Russia decided to withdraw formally from the number of countries that signed the International Criminal Court’s statute. Putin’s government announced this decision a day after an ICC released its report, which is classifying the Russian annexation of Crimea as an occupation. The international community believes that Russia invaded Ukrainian peninsula, while Russia with this statement disagrees.
Russia followed three African countries who were all full members of the ICC have signalled their intention to remove their names from the signatories list. The reason for leaving of South Africa, Burundi and Gambia were complaints that ICC prosecutions focused excessively on the African continent.

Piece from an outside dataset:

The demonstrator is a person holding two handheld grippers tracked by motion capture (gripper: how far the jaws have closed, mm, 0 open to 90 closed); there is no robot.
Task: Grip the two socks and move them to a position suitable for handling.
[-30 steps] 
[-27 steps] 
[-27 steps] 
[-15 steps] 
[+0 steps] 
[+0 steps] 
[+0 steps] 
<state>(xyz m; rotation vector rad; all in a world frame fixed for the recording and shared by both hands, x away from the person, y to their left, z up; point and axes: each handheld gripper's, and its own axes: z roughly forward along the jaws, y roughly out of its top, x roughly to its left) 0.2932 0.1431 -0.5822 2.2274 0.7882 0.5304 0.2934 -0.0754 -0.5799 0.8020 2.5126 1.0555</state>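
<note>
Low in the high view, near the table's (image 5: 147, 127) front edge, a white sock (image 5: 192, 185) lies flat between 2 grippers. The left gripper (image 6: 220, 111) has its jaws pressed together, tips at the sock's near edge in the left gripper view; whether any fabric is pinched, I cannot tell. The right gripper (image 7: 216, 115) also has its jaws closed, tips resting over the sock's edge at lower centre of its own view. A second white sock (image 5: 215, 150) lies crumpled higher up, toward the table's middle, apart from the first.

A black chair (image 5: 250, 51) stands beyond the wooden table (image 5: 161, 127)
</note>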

Russia disagrees with the ICC’s opinion regarding the Crimea peninsula. The Russian foreign ministry made the announcement on Wednesday on the orders of the president, Vladimir Putin. Mr Lavrov said in his statement that ICC had failed to live up to hopes of the international community and denouncing its work as “one-sided and inefficient”.
Russia and ICC: history
Russia signed the Rome statute in 2000 and cooperated with the court, but had not ratified the treaty and thus remained outside the ICC’s jurisdiction. This means that the latest move, though highly symbolic, will not change much in practice.
In January, the Russian foreign ministry said it would reconsider its attitude to the court after rulings on the 2008 war between Russia and Georgia.
Russia about ICC’s activity
Russian MFA’s spokeswoman, Maria Zakharova, reminds that Russia stood at the origins of the ICC’s founding, the country hoped to see the ICC as an important factor in consolidating the rule of law and stability in international relations. But tribunal failed, so, Russia is leaving this inefficient organisation.
“Unfortunately, to our mind, this did not happen. In this regard, and in the light of the latest decision, the Russian federation will be forced to fundamentally review its attitude towards the ICC,”
said Mrs Zakharova.
The last drop for Russia became a report, which ICC released on Tuesday. The tribunal’s document recognised the annexation of Crimea as a military conflict between Russia and Ukraine, in other words, it as an occupation.